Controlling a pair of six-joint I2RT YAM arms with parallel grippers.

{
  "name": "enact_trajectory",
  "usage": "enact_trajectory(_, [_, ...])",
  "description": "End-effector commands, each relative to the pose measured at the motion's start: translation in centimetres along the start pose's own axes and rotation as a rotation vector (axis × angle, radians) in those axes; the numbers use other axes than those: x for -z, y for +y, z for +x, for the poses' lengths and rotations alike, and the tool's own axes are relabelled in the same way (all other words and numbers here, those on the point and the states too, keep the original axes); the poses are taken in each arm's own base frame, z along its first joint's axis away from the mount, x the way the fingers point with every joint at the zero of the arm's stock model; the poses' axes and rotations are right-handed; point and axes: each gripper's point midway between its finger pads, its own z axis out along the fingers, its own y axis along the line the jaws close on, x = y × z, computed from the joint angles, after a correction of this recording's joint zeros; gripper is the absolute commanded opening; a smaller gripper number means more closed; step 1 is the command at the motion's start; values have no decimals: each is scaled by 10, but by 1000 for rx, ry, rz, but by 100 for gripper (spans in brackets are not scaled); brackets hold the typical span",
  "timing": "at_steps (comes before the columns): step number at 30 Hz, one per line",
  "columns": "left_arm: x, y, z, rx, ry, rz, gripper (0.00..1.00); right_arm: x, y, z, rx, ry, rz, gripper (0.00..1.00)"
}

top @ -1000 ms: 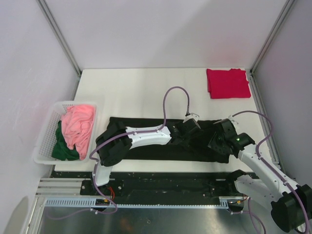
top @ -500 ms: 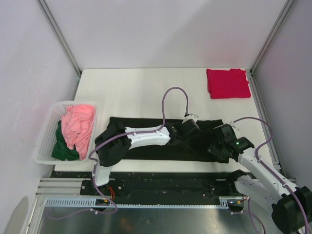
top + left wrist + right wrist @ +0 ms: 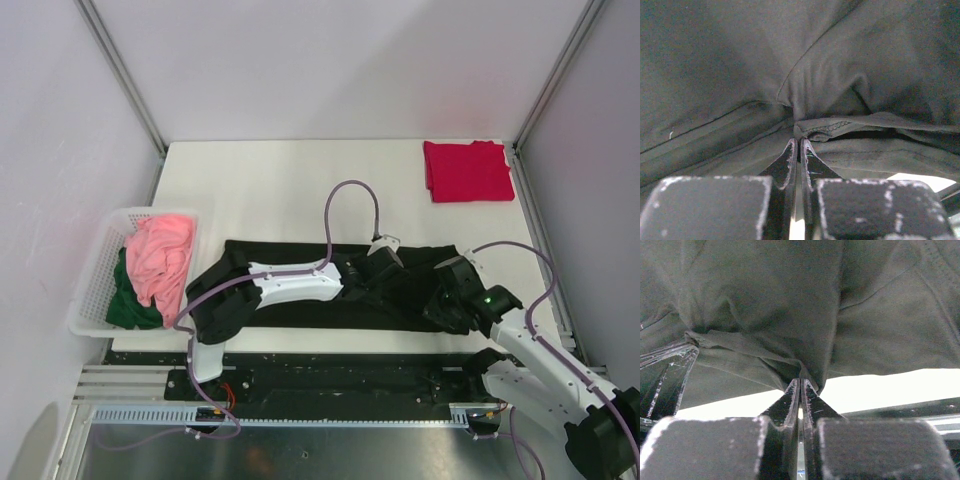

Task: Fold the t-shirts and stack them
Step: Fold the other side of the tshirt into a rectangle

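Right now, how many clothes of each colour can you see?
black t-shirt: 1
red t-shirt: 1
pink garment: 1
dark green garment: 1
Total: 4

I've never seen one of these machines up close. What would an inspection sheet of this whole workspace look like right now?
Surface: white table, no stains seen.
Job's things: black t-shirt spread along the near edge; red t-shirt folded at the far right corner.
Clutter: white basket at the left edge, holding a pink garment with a dark green garment.
Grippers: left gripper shut on a fold of the black t-shirt; right gripper shut on its edge.
Cables: purple cable arching from each arm, untangled.
Surroundings: pale walls, metal frame posts.
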Motion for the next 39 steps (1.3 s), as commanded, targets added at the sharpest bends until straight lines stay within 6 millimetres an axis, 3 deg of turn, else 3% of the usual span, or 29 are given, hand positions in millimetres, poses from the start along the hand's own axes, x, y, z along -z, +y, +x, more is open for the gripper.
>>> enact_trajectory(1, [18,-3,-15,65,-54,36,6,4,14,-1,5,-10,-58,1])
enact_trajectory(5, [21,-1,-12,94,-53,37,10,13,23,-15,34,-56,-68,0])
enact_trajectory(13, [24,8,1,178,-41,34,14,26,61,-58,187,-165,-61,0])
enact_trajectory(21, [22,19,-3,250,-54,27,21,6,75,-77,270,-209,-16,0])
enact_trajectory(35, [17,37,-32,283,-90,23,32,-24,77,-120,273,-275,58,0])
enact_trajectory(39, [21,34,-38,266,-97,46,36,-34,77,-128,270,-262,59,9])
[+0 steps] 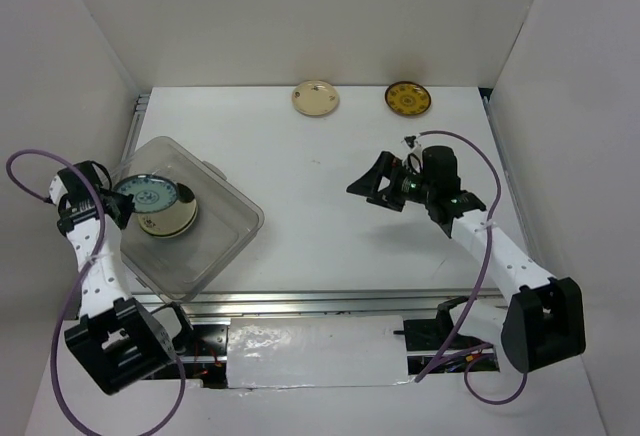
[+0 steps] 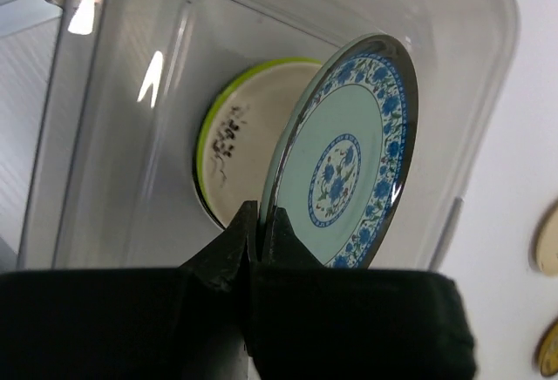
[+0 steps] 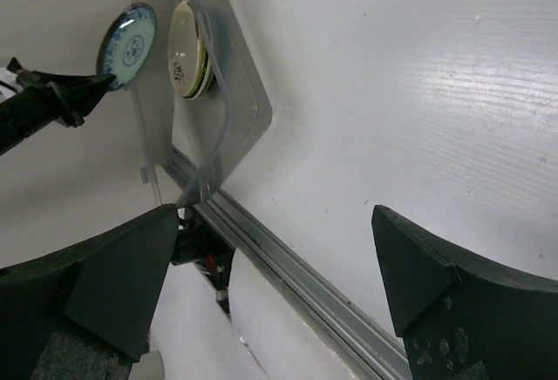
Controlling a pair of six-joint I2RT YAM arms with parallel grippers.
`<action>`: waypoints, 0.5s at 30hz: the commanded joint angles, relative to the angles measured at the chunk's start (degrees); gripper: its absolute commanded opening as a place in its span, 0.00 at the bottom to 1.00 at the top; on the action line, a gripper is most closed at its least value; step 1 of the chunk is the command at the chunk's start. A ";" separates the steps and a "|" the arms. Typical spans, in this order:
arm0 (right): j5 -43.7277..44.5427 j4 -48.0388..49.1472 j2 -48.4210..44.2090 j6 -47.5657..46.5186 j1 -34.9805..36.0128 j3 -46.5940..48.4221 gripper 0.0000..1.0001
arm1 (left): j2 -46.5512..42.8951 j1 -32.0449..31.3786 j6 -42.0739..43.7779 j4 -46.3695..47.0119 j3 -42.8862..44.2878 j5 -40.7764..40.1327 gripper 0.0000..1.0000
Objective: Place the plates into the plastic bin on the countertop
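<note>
My left gripper point(image 1: 118, 203) is shut on the rim of a teal-blue patterned plate point(image 1: 148, 194) and holds it tilted over the clear plastic bin point(image 1: 225, 226) at the left of the white countertop point(image 1: 320, 186). In the left wrist view the fingertips point(image 2: 281, 223) pinch the plate point(image 2: 349, 162) above a lime-rimmed plate point(image 2: 235, 149) lying in the bin point(image 2: 122, 110). A stack of plates point(image 1: 172, 220) sits in the bin. A cream plate point(image 1: 315, 98) and a mustard-brown plate point(image 1: 408, 99) lie at the far edge. My right gripper point(image 1: 375, 184) is open and empty above mid-table.
The right wrist view shows the open gripper point(image 3: 279, 258) over the metal rail point(image 3: 288, 267) at the table's near edge, with the bin point(image 3: 235, 110) and the held plate point(image 3: 128, 44) beyond. White walls enclose the table on three sides.
</note>
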 commanded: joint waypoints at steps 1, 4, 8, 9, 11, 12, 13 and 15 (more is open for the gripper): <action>-1.35 0.15 -3.72 -2.26 -1.27 0.35 1.00 | 3.53 1.38 -0.70 2.80 1.32 0.18 0.08; -2.23 0.15 -4.34 -2.26 -2.06 0.88 1.00 | 6.35 1.47 0.45 2.35 2.55 2.28 0.58; -0.92 -0.11 -2.42 -2.52 -3.90 1.84 1.00 | 4.61 0.68 4.30 1.39 4.39 5.88 0.93; -0.92 0.58 -1.53 -2.52 -4.61 2.11 1.00 | 4.07 0.16 5.62 0.26 5.36 6.85 0.99; 3.35 1.64 3.36 -1.65 -7.06 3.69 1.00 | 2.32 -0.72 10.26 -4.22 8.42 10.18 0.99; 6.00 2.52 5.48 -0.51 -8.21 4.30 1.00 | 1.61 -2.82 12.03 -5.54 9.05 11.86 0.99; 8.37 3.92 8.03 0.81 -9.61 5.35 1.00 | 0.48 -4.32 15.01 -6.51 9.40 13.44 0.99; 13.22 9.11 17.16 6.25 -13.39 7.02 1.00 | -3.74 -10.53 16.18 -9.24 9.23 13.64 0.99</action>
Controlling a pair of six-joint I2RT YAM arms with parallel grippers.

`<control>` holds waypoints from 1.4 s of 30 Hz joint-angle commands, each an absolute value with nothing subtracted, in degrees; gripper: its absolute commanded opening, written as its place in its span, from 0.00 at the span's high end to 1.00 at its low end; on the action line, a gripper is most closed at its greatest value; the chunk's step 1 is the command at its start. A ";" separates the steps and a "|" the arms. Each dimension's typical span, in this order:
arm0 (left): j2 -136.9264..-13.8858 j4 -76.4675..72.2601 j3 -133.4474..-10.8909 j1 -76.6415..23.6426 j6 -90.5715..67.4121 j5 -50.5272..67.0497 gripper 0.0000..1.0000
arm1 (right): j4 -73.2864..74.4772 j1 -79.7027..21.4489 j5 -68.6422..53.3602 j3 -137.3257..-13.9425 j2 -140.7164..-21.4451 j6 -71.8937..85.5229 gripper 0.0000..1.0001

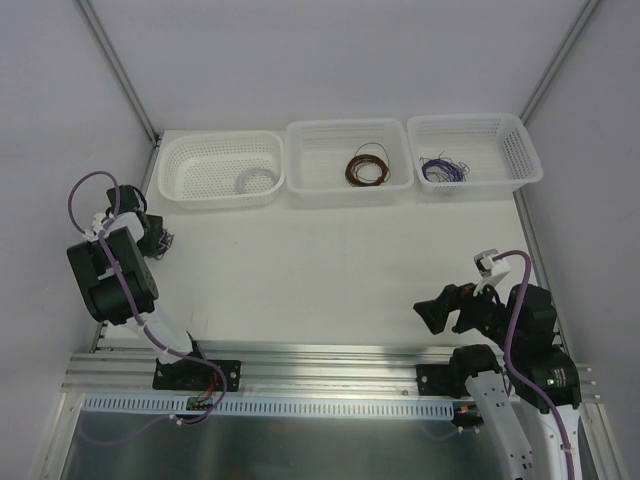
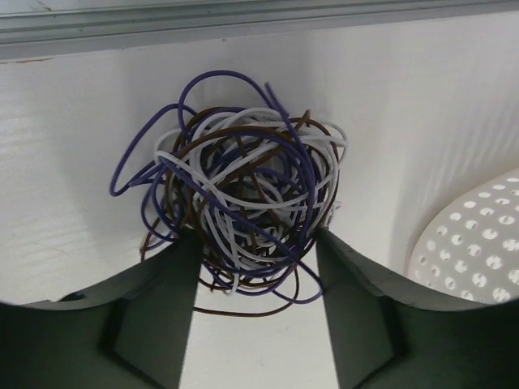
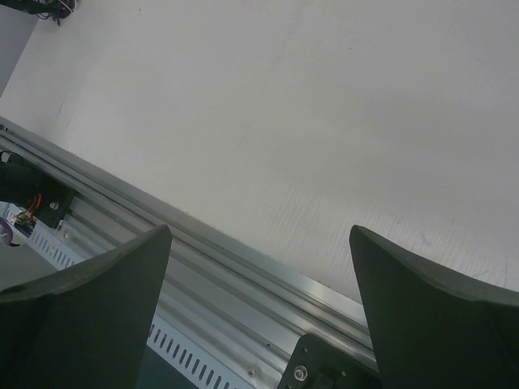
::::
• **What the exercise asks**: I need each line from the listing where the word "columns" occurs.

• **Response area**:
  "timing": "at_steps (comes before the columns): step number at 30 Hz, one per line",
  "columns": "left_arm: x, y, z, rx, ry, rz, gripper (0.00..1.00); right_arm: x, y, z, rx, ry, rz, gripper (0.00..1.00)"

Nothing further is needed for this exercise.